(Data items)
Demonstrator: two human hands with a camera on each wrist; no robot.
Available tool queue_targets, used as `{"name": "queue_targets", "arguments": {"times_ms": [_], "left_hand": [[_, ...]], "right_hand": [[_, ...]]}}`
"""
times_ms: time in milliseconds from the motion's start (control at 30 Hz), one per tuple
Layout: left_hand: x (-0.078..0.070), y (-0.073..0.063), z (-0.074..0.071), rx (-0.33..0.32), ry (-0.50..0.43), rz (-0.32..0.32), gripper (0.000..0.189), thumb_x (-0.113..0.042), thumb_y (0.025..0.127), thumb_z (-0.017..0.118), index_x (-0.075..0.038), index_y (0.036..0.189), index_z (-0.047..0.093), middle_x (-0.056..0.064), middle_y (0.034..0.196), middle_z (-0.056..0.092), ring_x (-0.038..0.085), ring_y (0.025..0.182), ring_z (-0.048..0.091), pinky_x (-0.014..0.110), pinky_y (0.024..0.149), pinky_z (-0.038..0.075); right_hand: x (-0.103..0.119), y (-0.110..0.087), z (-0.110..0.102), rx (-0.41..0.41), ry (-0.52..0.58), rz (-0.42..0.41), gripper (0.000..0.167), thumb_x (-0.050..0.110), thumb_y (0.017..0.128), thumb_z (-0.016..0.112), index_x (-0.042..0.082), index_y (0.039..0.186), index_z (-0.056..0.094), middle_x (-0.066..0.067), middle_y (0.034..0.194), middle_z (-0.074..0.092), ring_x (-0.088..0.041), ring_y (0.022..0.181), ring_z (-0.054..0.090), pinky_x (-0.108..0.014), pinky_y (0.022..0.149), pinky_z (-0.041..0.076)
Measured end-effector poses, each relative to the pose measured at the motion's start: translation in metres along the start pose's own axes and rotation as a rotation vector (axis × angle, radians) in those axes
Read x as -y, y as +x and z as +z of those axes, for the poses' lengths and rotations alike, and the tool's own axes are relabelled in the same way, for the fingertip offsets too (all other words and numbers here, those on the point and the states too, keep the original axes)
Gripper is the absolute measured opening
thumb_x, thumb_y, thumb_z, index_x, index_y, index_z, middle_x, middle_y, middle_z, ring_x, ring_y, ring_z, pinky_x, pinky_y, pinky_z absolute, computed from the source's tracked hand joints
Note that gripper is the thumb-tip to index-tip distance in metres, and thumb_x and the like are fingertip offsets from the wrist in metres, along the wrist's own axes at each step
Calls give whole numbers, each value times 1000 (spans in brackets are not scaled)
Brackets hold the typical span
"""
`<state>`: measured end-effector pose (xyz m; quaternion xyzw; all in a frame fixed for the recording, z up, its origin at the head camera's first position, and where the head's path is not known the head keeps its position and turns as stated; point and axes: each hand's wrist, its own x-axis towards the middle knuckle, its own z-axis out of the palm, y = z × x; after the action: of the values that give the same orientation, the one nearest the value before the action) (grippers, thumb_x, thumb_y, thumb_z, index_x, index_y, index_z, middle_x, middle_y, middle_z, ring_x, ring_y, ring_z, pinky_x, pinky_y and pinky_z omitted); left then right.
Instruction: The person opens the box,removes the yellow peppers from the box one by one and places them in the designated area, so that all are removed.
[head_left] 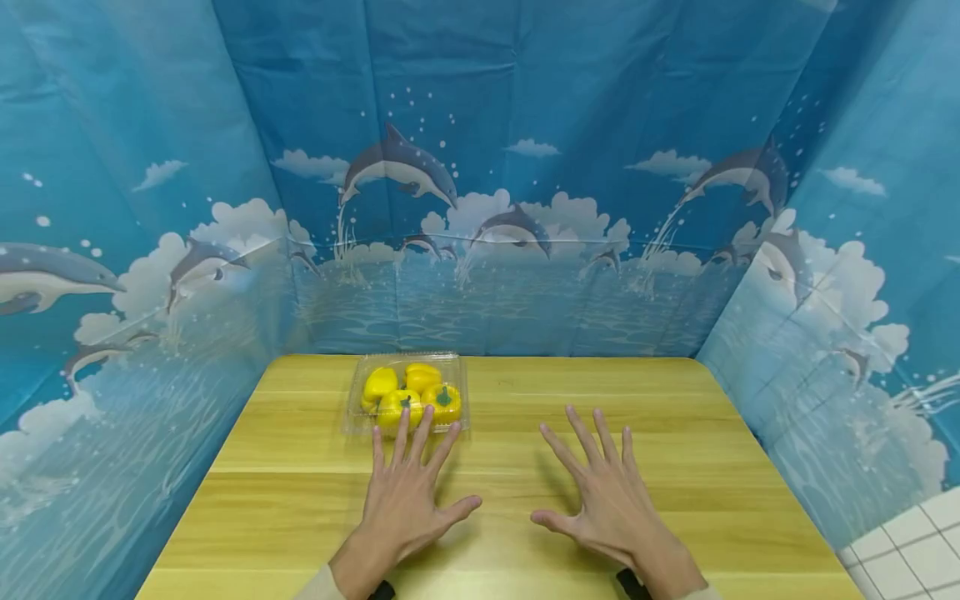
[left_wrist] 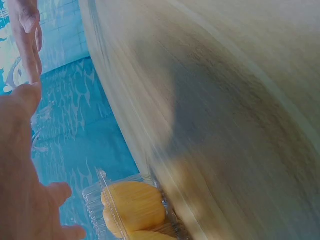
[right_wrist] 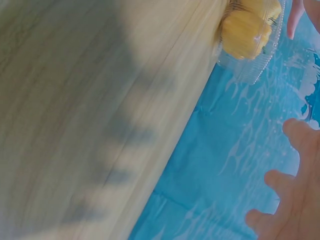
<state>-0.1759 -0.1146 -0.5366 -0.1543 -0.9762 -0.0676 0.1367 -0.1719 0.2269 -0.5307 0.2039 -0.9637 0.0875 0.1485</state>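
Observation:
Both hands hover over the wooden table with palms down and fingers spread. My left hand (head_left: 405, 500) is nearest a clear plastic container (head_left: 352, 400); its fingertips overlap the container's front edge in the head view. Inside the container lie several yellow bell peppers (head_left: 380, 383), some with green stems showing. My right hand (head_left: 611, 504) is off to the right of it, holding nothing. In the left wrist view a yellow bell pepper (left_wrist: 135, 207) shows through the plastic, below the left hand's fingers. The right wrist view also catches a bell pepper (right_wrist: 244, 35) at the top.
The light wooden table (head_left: 510, 450) has rounded far corners. Blue curtains (head_left: 480, 308) printed with dolphins and clouds hang close around its back and both sides. White wall tiles (head_left: 911, 546) show at the lower right. A black band (head_left: 633, 583) circles the right wrist.

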Motion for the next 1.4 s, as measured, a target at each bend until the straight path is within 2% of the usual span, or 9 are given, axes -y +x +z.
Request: {"name": "queue_targets", "arguments": {"times_ms": [367,533,667,900,1033,1133,1267,1400], "left_hand": [[8,2,1,-16,39,-9,108,-100,96,54,-41,185,33,11,196,24,48,181,23,88,138,19],[16,4,2,-21,0,-34,107,-95,97,61,-39,185,34,14,196,24,50,180,24,89,138,17],[26,5,3,-26,-9,-71,108,-92,98,63,-37,185,33,15,197,21,52,180,23,89,138,16],[54,13,4,-41,-24,-139,106,-87,100,66,-33,186,34,16,197,19,53,180,21,92,137,13],[68,20,5,-57,-39,-164,103,-81,102,69,-31,185,35,18,195,23,55,180,20,92,136,17],[74,23,5,-75,-58,-158,101,-77,103,72,-30,185,37,20,194,27,56,180,21,90,135,25],[78,25,6,-79,-84,-142,99,-74,104,73,-27,184,39,22,191,31,58,178,22,85,134,35],[78,24,7,-79,-92,-135,96,-73,105,73,-27,183,41,23,190,34,59,177,24,80,135,38]], "right_hand": [[3,0,8,-28,15,-8,116,86,90,81,41,185,32,-13,194,29,-59,173,33,-93,129,30],[7,2,12,-46,35,-25,110,79,93,83,35,184,38,-16,191,37,-59,170,40,-91,127,36],[12,8,13,-51,71,-40,105,72,96,85,34,183,40,-16,189,39,-58,168,45,-88,127,40],[21,26,15,-65,87,-68,103,65,100,84,36,185,33,-14,189,40,-54,165,49,-82,125,48],[28,38,16,-59,108,-84,102,62,103,83,35,186,32,-12,190,38,-50,166,49,-78,125,50],[34,48,17,-56,123,-107,100,61,104,82,36,186,30,-13,190,38,-49,165,50,-77,125,51],[42,61,18,-34,147,-132,100,57,105,82,37,187,28,-14,190,38,-49,165,51,-78,124,51],[50,73,21,5,166,-149,98,54,108,81,35,187,27,-15,190,37,-48,165,51,-77,123,53]]}}
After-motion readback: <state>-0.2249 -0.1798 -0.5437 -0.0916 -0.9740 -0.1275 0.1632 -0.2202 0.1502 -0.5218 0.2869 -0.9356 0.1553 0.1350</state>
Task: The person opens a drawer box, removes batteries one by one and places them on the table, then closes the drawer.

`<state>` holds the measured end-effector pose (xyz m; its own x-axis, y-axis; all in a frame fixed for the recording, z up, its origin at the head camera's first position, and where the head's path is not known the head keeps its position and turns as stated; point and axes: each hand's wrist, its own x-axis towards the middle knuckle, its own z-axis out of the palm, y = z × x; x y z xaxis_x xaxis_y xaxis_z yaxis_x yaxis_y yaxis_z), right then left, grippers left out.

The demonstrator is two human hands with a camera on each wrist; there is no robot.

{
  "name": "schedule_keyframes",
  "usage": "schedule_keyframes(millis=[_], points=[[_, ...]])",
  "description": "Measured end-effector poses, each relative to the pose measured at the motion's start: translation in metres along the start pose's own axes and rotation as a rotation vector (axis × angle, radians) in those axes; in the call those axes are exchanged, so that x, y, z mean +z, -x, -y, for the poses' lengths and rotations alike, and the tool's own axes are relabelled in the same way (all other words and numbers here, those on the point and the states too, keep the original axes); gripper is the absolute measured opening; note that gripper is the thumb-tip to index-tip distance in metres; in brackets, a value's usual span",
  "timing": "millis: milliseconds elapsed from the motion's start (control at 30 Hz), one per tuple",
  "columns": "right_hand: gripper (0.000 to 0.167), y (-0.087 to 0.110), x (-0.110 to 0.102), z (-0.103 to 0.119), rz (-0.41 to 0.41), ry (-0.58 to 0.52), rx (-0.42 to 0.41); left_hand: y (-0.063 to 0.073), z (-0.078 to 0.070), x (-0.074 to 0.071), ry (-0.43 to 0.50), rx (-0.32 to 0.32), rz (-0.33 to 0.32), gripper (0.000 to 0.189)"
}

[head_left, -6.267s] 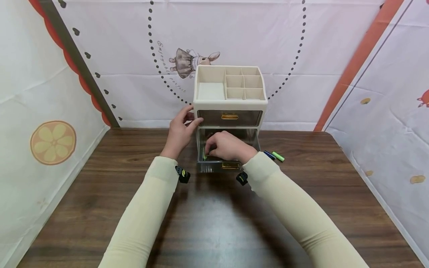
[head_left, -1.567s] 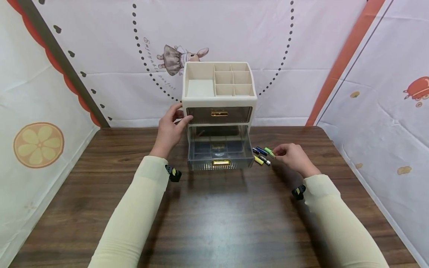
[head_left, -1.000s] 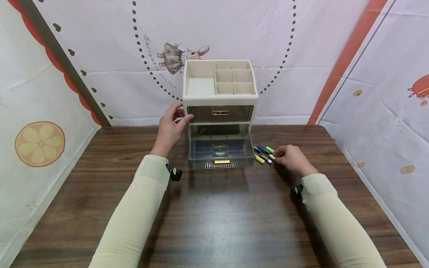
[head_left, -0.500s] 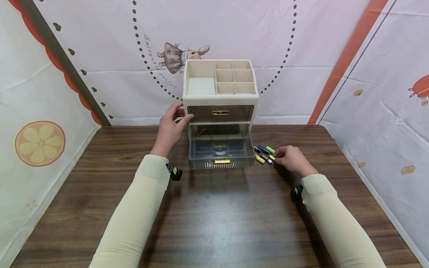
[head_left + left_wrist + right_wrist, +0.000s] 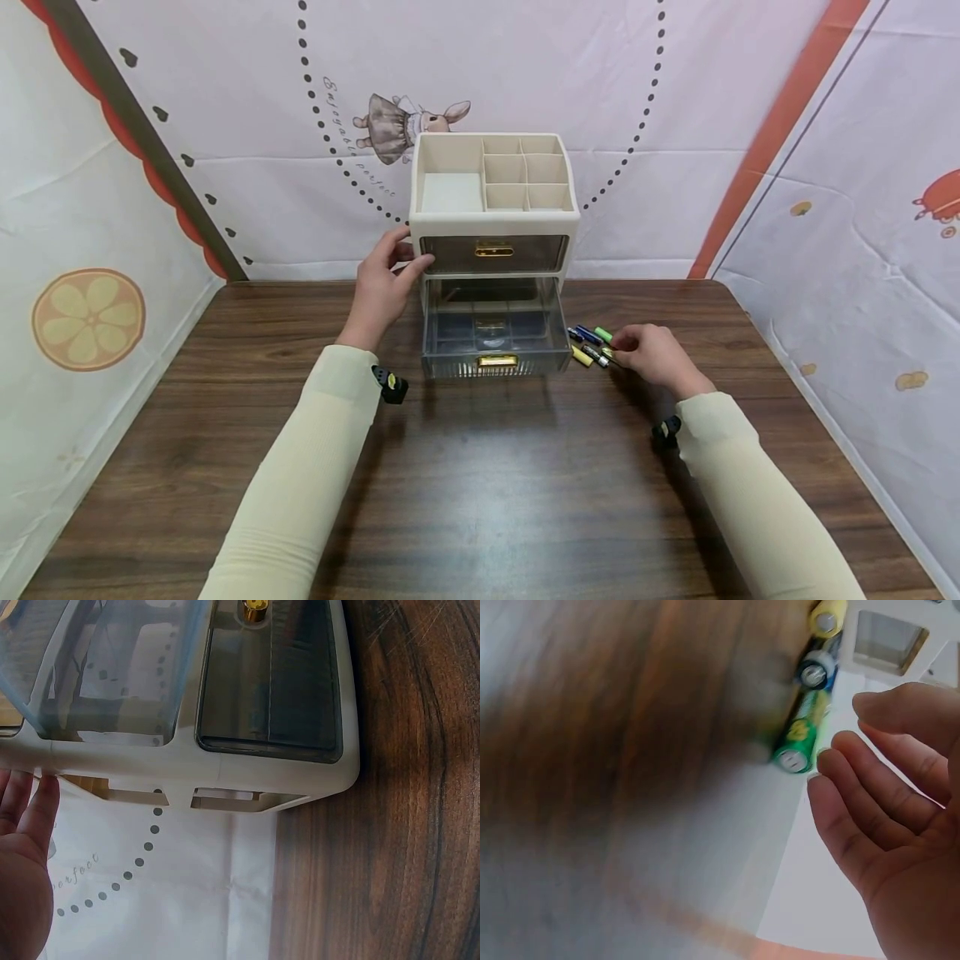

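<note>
A cream desk organizer [image 5: 495, 222] stands at the back of the table, its lower clear drawer [image 5: 491, 364] pulled out. My left hand [image 5: 380, 287] holds the organizer's left edge, thumb at the front and fingers along the side. Right of the drawer lies a small group of batteries. Among them are a yellow battery [image 5: 582, 357], a blue battery [image 5: 588, 335] and a light green battery [image 5: 603, 334]. My right hand [image 5: 656, 357] is beside the group, nearest a green battery [image 5: 796, 746]. In the right wrist view its fingers are bent, with nothing between them and the thumb.
The upper dark drawer [image 5: 492, 254] is closed. On top of the organizer is a divided tray [image 5: 525, 185]. Printed cloth [image 5: 300, 208] hangs behind and at both sides of the wooden table [image 5: 480, 483].
Since the earliest frame my right hand has moved from inside the drawer to the table at the right, where more batteries now lie. Lately the battery at its fingertips has turned slightly; the left hand stays.
</note>
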<state>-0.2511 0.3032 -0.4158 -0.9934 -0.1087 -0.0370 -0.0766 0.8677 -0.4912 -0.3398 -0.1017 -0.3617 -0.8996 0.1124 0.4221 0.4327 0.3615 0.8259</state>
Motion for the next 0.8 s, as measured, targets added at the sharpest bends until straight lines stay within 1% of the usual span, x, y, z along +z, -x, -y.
schedule_keyframes(millis=[133,233,367,633,800], points=[[0.021,0.004,-0.001,0.011,-0.039,-0.032,-0.017,0.000,0.000,0.000,0.005,-0.002,0.000,0.052],[0.023,0.008,-0.001,0.020,-0.055,-0.077,-0.027,-0.001,0.000,0.000,0.008,-0.007,-0.001,0.052],[0.027,0.015,-0.001,0.033,-0.059,-0.167,-0.047,-0.001,-0.001,0.000,0.008,-0.018,-0.002,0.052],[0.035,0.030,0.003,0.060,-0.077,-0.347,-0.131,-0.002,0.000,0.001,0.019,-0.016,-0.001,0.052],[0.033,0.037,0.012,0.068,-0.113,-0.468,-0.159,-0.001,-0.001,0.001,0.017,-0.018,-0.002,0.052]])
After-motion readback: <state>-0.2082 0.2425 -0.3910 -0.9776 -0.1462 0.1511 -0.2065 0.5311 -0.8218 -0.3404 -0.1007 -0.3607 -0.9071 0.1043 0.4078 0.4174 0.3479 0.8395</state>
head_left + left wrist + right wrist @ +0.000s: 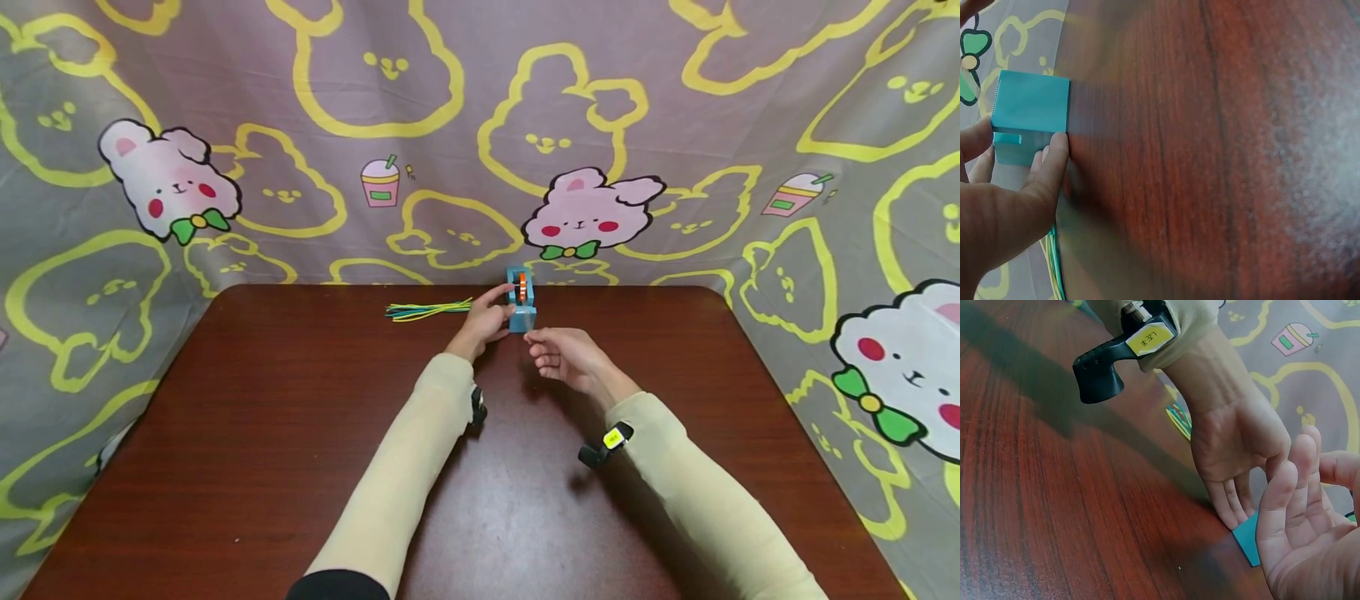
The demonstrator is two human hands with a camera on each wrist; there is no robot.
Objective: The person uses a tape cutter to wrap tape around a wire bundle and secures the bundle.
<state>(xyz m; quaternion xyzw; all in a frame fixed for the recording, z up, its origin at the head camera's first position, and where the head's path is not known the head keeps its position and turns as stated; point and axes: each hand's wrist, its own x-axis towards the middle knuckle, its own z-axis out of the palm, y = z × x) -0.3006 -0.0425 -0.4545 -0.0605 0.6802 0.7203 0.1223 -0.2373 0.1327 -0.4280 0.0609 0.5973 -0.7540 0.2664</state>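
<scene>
Teal plastic tape dispenser with orange core (1030,111): at reddish-brown wood-grain bench's (300,450) far edge. Right hand (567,356), nearest: angled inward, grip narrow, pinching transparent tape strip (528,323). Left hand (486,321), beyond: grip holding dispenser's left side, forefinger extended. Thin yellow-and-teal strands (427,310) lie leftward.

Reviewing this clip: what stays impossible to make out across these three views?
Strands: too thin to count, head view; cut off by the bottom edge, left wrist view.
Dispenser: mostly hidden behind the right hand, right wrist view.
Tape: its end is covered by the right hand's fingertips, head view.
</scene>
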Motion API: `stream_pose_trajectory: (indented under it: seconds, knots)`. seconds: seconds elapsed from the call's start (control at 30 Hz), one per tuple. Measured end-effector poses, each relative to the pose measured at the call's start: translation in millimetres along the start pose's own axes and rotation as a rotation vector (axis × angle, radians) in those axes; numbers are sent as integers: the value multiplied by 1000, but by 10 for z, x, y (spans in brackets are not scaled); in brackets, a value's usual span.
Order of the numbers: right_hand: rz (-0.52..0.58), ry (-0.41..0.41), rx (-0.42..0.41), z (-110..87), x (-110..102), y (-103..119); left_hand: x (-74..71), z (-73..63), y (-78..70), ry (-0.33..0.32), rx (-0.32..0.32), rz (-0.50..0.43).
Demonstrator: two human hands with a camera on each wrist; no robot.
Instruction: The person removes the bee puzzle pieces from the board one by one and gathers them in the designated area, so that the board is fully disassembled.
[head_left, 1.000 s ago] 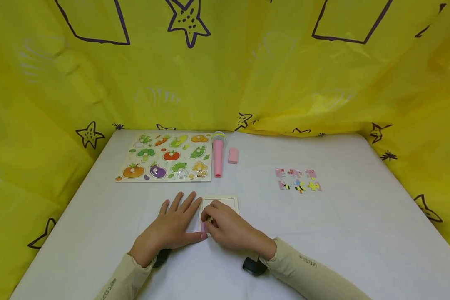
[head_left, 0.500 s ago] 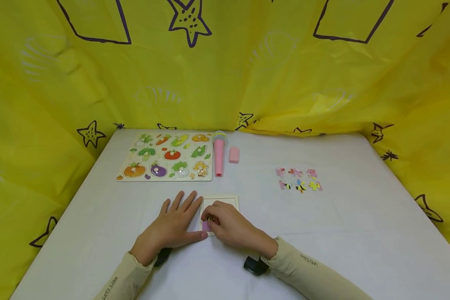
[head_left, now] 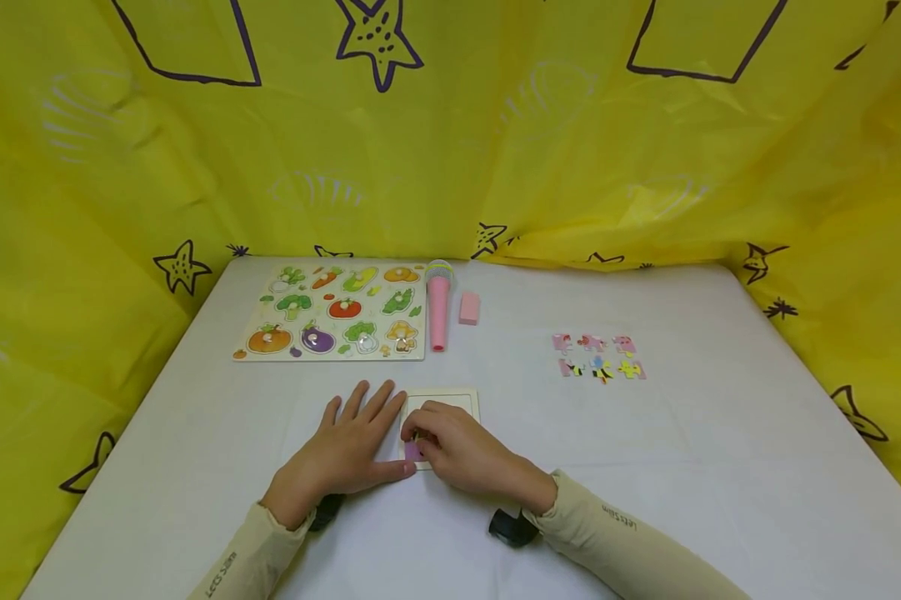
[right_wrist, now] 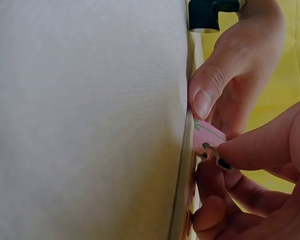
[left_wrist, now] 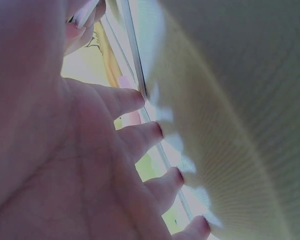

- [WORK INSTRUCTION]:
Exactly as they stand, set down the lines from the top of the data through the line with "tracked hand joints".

- [ANSWER SPACE]:
Demonstrator: two human hands with a camera on each wrist; no robot.
Available tool queue_targets, used as `{"name": "queue_targets", "arguments": {"times_ms": [_], "left_hand": [[_, ...]], "right_hand": [[_, ...]]}}`
"""
times_ms: time in milliseconds from the motion's start (control at 30 Hz), one per tuple
Layout: left_hand: x (-0.078..0.070), y (-0.073..0.063), z (-0.074..0.071), rx (-0.33..0.32), ry (-0.50..0.43), rz (-0.32..0.32), gripper (0.000..0.189), thumb_x (-0.113..0.042), thumb_y (0.025..0.127), thumb_z (-0.017..0.118), index_x (-0.075..0.038), index_y (0.036..0.189), index_z (-0.047..0.093), middle_x (-0.056..0.064), middle_y (0.034..0.196), middle_z (-0.056..0.092), ring_x (-0.038..0.085), ring_y (0.025..0.182), ring_z (-0.048..0.091), pinky_x (-0.014..0.110), pinky_y (0.024..0.149), pinky_z (-0.038..0.075); right_hand: x (-0.103..0.119), y (-0.110..0.087), z (-0.110..0.102), rx (-0.41..0.41), ry (-0.52..0.58), rz (-0.42..0.41), gripper (0.000..0.167), thumb_x (-0.050..0.110), thumb_y (0.017..0.128), thumb_z (-0.016..0.112), index_x (-0.042..0.082), index_y (0.039..0.186), index_z (-0.056..0.094), middle_x (-0.066..0.067), middle_y (0.034..0.194), middle_z (-0.074..0.092), ring_x (-0.088..0.041), ring_y (0.022..0.181), ring_z (-0.054..0.090), pinky_x (-0.108..0.014), pinky_y (0.022..0.149), pinky_z (-0.041..0.076)
Measured end-effector poses, each relative to the pose measured at the motion's start: translation in metres along the start pose's own axes and rotation as a rotation vector (axis × angle, radians) in those axes
Read x as -y, y as +x and z as +z of those axes, for the poses' lengths and rotations alike, and the tool's own axes are relabelled in the same way, for the fingertip offsets too (all other words and numbers here, those on the point and the states too, keep the original axes)
Gripper is the absolute measured opening
thumb_x, thumb_y, thumb_z, index_x, index_y, index_z, middle_x, middle_y, middle_z, ring_x, ring_y, ring_z, pinky_x, pinky_y, pinky_z absolute, computed from the source's tracked hand joints

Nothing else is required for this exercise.